Aurelius skidded to a stop, just out of reach of that blade. He blinked furiously, considering his sudden disadvantage. Sweat trickled down from his temples, itching maddeningly through his scraggly brown beard. He shook his head in disbelief. What was Thorin doing with a sword? Why hadn’t he chosen a trident?

“What’s the matter, dog?” Thorin taunted. He followed Aurelius’s gaze to the shield at his feet, and then looked up from it with pretended innocence. He gave the shield a kick. It flipped up and landed in the sand between them, within tantalizing reach. Aurelius licked his lips, considering a mad dash for the shield. “Come and get it, doggy.”

Aurelius did a quick mental calculation and realized that by the time he’d bent to pick up the shield, Thorin would have cleaved him in two. So he shrugged with disinterest and dropped his sword in the sand beside him. Cardale had said Thorin would not fight an unarmed man, and given his disadvantage in weapons, he could at least stall for time in a bare-handed fight.

Thorin eyed his fallen sword with eyebrows raised. “You must be gluey.” Thorin nodded to the sword. “Pick it up.”

Aurelius shook his head and began raising his fists. “Let’s give the crowds a show. No weapons.”

Thorin appeared to consider that for a moment, his brow furrowed in thought, and then he grinned. “No.”

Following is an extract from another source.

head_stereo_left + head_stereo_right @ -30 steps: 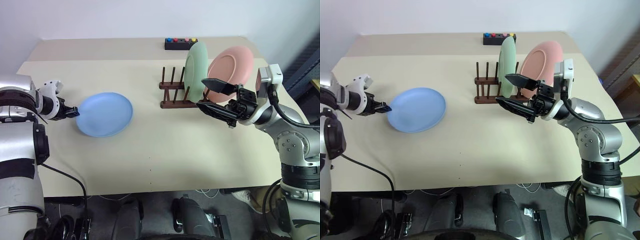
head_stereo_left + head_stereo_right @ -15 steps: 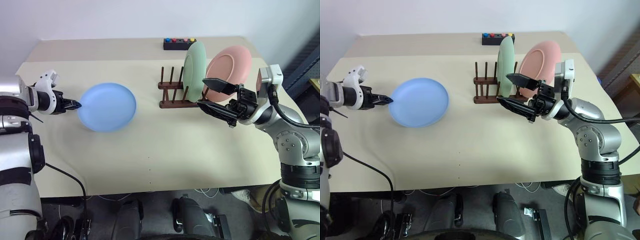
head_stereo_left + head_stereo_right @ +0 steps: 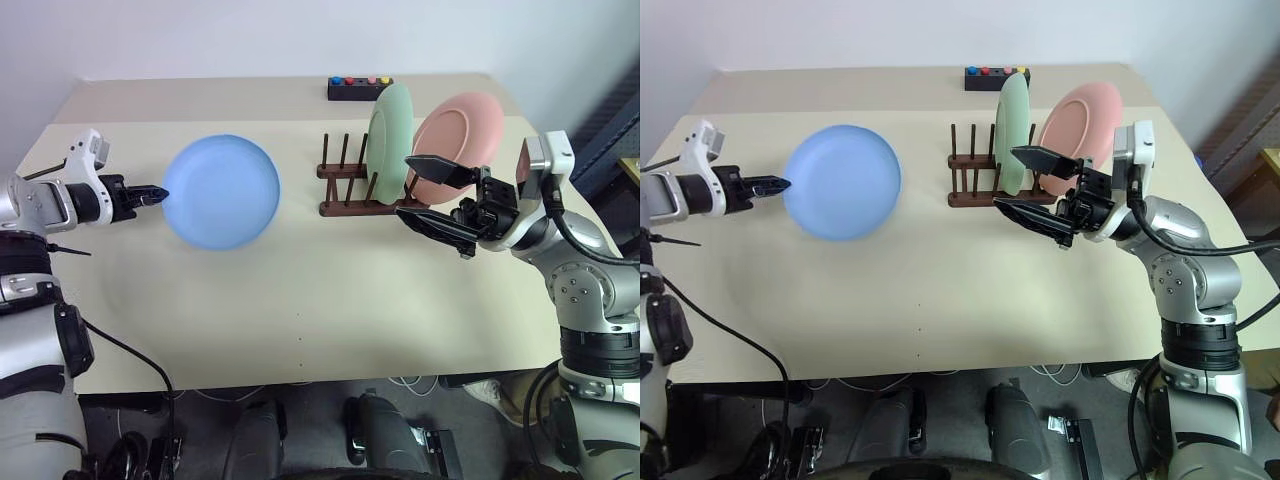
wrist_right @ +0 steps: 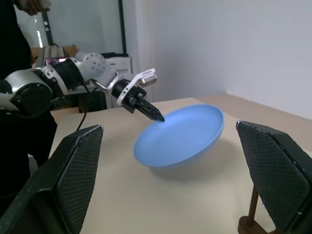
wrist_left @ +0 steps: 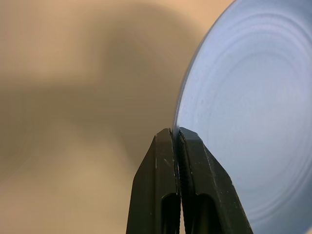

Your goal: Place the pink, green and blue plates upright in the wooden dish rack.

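Now left tool (image 3: 158, 196) pinches blue plate (image 3: 222, 190) rim, plate tilted up.

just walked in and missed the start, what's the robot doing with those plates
It is loading plates into the wooden dish rack. The green plate and the pink plate already stand upright in it. The left pincer is shut on the rim of the blue plate, holding it tilted above the table, left of the rack. The right pincer waits open in front of the rack.
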Controlling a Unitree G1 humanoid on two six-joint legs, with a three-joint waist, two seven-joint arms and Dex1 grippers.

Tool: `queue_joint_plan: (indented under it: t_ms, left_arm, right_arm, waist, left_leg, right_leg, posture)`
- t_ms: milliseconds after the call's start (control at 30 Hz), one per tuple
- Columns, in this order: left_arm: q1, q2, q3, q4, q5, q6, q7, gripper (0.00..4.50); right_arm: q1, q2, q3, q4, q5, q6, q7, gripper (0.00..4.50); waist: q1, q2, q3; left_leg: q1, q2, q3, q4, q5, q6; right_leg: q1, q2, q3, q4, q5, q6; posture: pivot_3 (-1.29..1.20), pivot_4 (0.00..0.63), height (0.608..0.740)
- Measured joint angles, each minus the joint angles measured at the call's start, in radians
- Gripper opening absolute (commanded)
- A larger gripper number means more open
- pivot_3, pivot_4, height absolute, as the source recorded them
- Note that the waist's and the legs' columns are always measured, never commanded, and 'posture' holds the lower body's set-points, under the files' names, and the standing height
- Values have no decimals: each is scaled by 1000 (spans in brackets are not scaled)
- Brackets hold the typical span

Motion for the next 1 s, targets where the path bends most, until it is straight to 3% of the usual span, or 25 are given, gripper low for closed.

And with that, Thorin charged.

 

*   *   *

 

What is he doing?
That was the question Gabrian had been asking himself since before the fight had even begun. What had that
sherpish
boy been thinking to publicly defy the queen, to throw an illegal punch against her champion, and now . . . and now to appeal to that monster’s absent sense of honor by throwing down his weapon and hoping Thorin would do the same? In the second it took for Thorin to reject Aurelius’s proposal for a fair fight, Gabiran whispered a spell to at least enhance Aurelius’s speed and reflexes. He was about to need it.